What this task involves: Everything in the listing below should be repeated verbatim, apart from the pictures.

Data block:
# # # # # # #

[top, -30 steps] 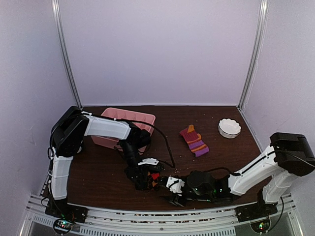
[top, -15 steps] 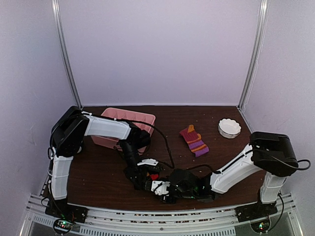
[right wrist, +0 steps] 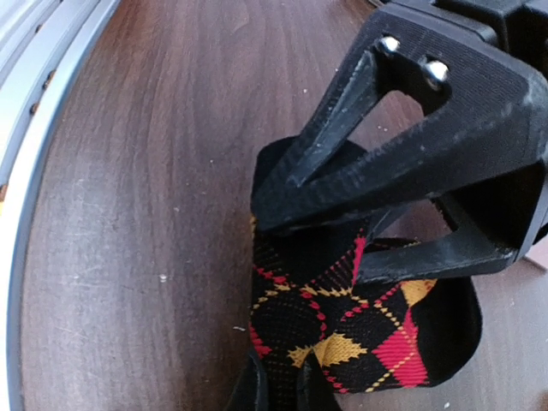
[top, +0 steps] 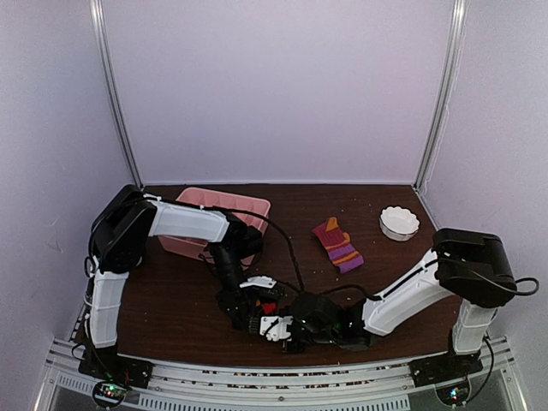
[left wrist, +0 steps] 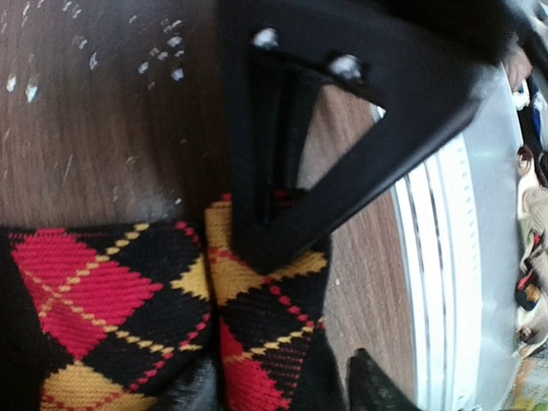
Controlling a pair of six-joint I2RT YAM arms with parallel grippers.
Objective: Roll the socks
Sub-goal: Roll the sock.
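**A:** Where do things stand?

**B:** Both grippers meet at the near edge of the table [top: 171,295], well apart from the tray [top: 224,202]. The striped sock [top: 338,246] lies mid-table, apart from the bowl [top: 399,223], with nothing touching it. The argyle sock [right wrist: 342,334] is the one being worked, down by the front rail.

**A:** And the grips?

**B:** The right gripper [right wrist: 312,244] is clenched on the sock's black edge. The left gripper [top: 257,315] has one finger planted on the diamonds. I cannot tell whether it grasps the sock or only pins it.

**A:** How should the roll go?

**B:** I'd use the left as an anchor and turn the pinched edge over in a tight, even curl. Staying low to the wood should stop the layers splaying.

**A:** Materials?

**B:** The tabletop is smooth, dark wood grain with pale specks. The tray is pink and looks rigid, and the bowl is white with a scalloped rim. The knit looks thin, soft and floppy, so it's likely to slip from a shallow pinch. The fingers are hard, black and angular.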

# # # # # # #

Solution for this task:
[top, -30 steps] 
[top, -15 steps] 
[right wrist, +0 steps] 
[top, +0 steps] 
[left wrist, +0 steps] 
Controlling a pair of six-joint I2RT YAM arms with parallel grippers.
Objective: Roll the socks
Sub-goal: Roll the sock.
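**A:** Where do things stand?

**B:** Both grippers meet at the near edge of the table [top: 171,295], well apart from the tray [top: 224,202]. The striped sock [top: 338,246] lies mid-table, apart from the bowl [top: 399,223], with nothing touching it. The argyle sock [right wrist: 342,334] is the one being worked, down by the front rail.

**A:** And the grips?

**B:** The right gripper [right wrist: 312,244] is clenched on the sock's black edge. The left gripper [top: 257,315] has one finger planted on the diamonds. I cannot tell whether it grasps the sock or only pins it.

**A:** How should the roll go?

**B:** I'd use the left as an anchor and turn the pinched edge over in a tight, even curl. Staying low to the wood should stop the layers splaying.

**A:** Materials?

**B:** The tabletop is smooth, dark wood grain with pale specks. The tray is pink and looks rigid, and the bowl is white with a scalloped rim. The knit looks thin, soft and floppy, so it's likely to slip from a shallow pinch. The fingers are hard, black and angular.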

This exercise requires no additional output.